◆ **DIRECTIONS**
Go to the line below containing "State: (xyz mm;" and print exactly from there through the line containing "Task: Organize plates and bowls", both included. Print nothing else.
[DATA SUPPLIED Boundary: Start]
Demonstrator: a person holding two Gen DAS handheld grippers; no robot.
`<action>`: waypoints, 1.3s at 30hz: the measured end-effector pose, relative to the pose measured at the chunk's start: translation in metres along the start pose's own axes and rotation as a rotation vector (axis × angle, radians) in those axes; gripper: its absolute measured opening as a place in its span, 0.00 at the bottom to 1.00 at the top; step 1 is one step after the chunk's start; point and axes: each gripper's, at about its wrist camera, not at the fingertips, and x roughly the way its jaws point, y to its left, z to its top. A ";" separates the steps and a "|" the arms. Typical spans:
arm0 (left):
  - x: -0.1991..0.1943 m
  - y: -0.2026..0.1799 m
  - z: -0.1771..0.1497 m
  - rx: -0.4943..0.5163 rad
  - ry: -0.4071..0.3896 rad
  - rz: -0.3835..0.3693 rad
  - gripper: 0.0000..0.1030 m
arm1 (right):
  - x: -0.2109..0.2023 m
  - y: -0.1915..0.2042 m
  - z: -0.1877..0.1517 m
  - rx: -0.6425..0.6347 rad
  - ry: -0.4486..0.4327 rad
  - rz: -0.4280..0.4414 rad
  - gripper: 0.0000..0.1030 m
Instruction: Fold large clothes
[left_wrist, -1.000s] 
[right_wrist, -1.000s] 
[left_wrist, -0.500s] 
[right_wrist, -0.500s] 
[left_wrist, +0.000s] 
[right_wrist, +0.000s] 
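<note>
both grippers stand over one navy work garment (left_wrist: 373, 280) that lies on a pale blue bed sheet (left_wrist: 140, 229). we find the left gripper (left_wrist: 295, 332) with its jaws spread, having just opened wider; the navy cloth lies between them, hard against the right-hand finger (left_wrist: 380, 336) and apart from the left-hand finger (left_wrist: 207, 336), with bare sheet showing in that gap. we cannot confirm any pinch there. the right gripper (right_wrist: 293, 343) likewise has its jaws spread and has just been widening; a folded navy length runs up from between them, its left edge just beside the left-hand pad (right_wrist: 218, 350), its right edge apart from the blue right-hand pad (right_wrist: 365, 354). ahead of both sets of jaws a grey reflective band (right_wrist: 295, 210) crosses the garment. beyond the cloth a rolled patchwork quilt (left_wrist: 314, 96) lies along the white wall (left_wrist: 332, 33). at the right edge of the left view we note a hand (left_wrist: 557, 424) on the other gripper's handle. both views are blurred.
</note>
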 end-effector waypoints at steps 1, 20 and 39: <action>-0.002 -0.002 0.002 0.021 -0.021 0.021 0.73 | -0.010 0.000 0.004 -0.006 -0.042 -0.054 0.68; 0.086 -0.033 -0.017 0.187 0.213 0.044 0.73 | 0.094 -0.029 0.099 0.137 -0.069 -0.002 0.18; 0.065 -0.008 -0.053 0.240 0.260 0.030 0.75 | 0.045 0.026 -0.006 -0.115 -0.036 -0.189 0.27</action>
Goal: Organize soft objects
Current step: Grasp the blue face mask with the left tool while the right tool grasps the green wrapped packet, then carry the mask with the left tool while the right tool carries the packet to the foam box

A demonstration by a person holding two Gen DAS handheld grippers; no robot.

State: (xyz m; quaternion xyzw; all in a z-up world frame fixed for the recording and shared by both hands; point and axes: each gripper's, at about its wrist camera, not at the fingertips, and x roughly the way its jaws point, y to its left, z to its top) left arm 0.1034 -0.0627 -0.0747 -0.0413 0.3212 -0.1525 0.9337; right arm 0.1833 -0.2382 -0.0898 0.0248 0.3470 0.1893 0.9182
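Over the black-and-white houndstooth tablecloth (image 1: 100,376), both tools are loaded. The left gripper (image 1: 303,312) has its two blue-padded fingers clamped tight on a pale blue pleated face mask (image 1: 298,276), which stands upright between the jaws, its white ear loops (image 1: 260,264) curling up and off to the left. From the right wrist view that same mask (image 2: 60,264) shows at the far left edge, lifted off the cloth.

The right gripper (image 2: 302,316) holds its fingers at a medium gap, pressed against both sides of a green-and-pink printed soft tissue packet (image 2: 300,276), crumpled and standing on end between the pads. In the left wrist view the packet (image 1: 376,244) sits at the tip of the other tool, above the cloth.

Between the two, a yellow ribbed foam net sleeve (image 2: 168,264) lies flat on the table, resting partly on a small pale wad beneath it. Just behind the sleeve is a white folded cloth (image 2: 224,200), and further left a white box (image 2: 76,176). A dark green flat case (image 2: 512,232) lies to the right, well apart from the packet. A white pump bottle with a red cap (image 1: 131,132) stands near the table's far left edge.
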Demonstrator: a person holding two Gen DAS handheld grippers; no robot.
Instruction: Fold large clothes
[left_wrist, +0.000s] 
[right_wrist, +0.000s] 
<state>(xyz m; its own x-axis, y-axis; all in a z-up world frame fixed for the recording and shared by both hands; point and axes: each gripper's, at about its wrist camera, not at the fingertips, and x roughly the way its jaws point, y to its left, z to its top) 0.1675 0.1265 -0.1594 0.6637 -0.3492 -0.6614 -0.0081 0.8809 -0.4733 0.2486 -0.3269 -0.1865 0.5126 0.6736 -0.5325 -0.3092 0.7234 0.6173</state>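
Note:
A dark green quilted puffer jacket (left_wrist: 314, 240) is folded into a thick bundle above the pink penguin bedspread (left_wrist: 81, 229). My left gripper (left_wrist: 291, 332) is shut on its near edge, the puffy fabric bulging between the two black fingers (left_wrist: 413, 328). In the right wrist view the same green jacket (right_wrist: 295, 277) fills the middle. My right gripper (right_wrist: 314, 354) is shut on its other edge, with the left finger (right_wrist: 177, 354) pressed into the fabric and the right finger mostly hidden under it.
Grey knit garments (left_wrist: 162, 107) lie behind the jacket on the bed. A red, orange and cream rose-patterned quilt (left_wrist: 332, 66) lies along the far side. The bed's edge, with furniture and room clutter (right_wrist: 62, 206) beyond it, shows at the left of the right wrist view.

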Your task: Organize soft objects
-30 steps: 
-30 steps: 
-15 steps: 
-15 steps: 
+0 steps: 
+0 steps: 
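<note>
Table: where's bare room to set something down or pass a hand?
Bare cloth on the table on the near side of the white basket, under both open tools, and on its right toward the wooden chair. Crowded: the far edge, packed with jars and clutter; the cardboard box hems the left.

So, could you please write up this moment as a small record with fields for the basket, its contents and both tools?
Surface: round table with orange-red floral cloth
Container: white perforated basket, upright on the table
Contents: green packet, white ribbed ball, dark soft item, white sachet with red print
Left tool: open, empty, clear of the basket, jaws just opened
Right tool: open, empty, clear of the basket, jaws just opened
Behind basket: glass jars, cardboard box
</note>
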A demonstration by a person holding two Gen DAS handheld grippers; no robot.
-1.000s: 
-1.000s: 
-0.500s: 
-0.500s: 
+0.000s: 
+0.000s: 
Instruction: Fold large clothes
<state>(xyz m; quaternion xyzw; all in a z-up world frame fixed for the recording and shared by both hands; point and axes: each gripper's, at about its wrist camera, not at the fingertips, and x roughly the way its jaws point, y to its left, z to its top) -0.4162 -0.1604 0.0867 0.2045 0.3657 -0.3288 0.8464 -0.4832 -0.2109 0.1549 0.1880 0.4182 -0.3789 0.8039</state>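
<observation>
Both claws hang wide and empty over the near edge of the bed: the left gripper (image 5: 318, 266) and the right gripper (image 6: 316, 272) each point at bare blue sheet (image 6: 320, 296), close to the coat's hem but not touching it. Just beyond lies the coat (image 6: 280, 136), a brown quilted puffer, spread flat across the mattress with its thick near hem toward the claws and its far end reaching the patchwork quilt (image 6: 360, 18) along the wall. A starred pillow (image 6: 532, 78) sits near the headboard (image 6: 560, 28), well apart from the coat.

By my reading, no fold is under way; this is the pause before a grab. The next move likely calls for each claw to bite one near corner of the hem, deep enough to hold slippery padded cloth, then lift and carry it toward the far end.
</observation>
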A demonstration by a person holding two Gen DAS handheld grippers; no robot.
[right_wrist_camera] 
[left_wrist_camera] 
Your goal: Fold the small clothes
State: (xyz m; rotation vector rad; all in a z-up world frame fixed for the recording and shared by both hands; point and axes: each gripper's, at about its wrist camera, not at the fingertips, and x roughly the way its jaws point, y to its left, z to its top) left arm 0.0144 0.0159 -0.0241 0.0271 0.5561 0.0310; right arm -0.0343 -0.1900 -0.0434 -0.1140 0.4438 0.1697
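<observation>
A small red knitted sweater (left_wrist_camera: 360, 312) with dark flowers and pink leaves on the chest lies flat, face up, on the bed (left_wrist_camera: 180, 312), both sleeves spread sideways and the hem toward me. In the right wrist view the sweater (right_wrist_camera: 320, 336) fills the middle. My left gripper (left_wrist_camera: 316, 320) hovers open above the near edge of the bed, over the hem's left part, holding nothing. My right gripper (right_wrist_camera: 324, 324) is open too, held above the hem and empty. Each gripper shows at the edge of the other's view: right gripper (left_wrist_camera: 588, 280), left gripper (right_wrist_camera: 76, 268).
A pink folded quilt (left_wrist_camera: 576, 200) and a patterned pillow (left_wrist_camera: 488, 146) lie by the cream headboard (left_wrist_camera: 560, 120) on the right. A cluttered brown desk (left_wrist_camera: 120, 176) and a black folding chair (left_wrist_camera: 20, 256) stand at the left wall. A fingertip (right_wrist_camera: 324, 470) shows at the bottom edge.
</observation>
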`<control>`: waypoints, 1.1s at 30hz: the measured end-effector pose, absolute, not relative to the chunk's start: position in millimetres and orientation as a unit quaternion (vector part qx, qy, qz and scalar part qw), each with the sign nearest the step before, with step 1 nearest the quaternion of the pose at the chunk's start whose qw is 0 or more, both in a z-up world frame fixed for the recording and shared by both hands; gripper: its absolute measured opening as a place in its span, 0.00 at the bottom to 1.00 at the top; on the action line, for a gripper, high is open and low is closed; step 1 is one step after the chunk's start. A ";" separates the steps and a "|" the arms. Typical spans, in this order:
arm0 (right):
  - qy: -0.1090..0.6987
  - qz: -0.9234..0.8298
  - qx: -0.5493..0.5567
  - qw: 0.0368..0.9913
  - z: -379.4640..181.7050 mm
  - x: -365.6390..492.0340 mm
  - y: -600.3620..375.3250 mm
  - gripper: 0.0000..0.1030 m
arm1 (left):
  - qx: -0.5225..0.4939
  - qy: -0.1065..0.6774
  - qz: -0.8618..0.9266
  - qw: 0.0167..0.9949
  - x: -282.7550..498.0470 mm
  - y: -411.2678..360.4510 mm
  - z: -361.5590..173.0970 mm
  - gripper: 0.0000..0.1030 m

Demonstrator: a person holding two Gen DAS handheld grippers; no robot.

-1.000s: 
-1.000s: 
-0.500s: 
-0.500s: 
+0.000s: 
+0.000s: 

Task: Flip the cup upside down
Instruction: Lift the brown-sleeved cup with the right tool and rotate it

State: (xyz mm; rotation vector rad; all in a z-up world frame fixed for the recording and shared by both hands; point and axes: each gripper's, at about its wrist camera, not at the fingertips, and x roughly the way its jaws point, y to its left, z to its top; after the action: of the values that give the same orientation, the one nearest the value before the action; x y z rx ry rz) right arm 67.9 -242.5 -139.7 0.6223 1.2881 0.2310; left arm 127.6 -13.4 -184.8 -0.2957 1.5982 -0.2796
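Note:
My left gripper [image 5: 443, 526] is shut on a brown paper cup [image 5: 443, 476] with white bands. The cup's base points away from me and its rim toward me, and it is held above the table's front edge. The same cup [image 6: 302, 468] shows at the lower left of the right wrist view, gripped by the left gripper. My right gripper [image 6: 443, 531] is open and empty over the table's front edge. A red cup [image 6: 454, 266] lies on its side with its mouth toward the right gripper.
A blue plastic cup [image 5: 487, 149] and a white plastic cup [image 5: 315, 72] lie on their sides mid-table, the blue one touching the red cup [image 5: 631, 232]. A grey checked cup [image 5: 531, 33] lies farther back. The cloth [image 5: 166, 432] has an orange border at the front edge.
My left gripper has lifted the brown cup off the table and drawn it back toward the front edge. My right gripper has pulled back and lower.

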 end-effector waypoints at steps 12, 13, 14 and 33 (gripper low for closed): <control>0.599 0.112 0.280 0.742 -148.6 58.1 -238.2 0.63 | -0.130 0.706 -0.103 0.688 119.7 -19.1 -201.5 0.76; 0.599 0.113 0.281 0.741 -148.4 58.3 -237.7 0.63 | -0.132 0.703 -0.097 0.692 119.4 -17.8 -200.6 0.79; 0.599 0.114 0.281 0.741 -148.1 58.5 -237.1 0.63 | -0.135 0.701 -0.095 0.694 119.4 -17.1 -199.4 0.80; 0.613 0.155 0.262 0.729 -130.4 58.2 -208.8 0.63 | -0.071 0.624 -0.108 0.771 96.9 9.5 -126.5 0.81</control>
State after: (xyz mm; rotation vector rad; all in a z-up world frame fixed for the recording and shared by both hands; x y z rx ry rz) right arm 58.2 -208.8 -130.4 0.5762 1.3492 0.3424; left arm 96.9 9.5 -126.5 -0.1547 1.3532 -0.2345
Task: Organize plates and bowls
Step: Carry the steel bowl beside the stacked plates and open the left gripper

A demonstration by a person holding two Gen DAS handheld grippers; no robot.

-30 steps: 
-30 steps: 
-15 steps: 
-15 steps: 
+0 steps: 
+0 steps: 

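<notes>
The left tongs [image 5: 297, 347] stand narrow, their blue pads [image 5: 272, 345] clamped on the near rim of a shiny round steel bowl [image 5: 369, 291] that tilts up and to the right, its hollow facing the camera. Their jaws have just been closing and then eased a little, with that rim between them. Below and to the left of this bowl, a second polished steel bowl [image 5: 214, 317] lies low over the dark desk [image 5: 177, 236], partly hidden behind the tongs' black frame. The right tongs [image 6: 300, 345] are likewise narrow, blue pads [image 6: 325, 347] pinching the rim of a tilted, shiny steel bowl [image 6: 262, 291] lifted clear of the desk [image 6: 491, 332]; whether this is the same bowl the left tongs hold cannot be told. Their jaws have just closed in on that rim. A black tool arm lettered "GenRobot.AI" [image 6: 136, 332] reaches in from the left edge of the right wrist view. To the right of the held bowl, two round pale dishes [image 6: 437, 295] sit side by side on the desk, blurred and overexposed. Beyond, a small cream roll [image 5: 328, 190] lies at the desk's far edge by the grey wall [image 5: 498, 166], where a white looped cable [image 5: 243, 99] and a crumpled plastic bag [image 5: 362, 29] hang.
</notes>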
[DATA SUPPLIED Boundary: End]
◆ **WRITTEN REPLY**
State: (xyz mm; rotation vector rad; all in a z-up world frame fixed for the recording and shared by both hands; point and axes: each gripper's, at about its wrist camera, not at the fingertips, and x roughly the way its jaws point, y to its left, z to its top; after the action: of the values that give the same orientation, the one nearest the value before the action; x y z rx ry rz) right arm 67.9 -242.5 -139.7 0.6223 1.2881 0.2310; left arm 127.6 -13.4 -184.8 -0.2957 1.5982 -0.2796
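Note:
My left gripper [image 5: 443, 526] is shut on a brown paper cup [image 5: 443, 476] with white bands. The cup's base points away from me and its rim toward me, and it is held above the table's front edge. The same cup [image 6: 302, 468] shows at the lower left of the right wrist view, gripped by the left gripper. My right gripper [image 6: 443, 531] is open and empty over the table's front edge. A red cup [image 6: 454, 266] lies on its side with its mouth toward the right gripper.
A blue plastic cup [image 5: 487, 149] and a white plastic cup [image 5: 315, 72] lie on their sides mid-table, the blue one touching the red cup [image 5: 631, 232]. A grey checked cup [image 5: 531, 33] lies farther back. The cloth [image 5: 166, 432] has an orange border at the front edge.
My left gripper has lifted the brown cup off the table and drawn it back toward the front edge. My right gripper has pulled back and lower.
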
 end-effector waypoints at steps 12, 13, 14 and 33 (gripper low for closed): <control>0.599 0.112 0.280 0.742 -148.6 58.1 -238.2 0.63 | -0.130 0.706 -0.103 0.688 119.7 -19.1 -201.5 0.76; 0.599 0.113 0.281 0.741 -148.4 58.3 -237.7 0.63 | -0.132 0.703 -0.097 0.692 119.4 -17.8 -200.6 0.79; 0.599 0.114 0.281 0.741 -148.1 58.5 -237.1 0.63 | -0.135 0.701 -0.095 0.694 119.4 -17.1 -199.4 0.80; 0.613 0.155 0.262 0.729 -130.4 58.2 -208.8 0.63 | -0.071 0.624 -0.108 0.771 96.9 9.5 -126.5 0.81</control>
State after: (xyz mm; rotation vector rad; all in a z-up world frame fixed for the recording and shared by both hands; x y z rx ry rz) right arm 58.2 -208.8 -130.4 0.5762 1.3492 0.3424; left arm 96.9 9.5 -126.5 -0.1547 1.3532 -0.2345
Task: Organize plates and bowls

Nothing more is needed to complete the output.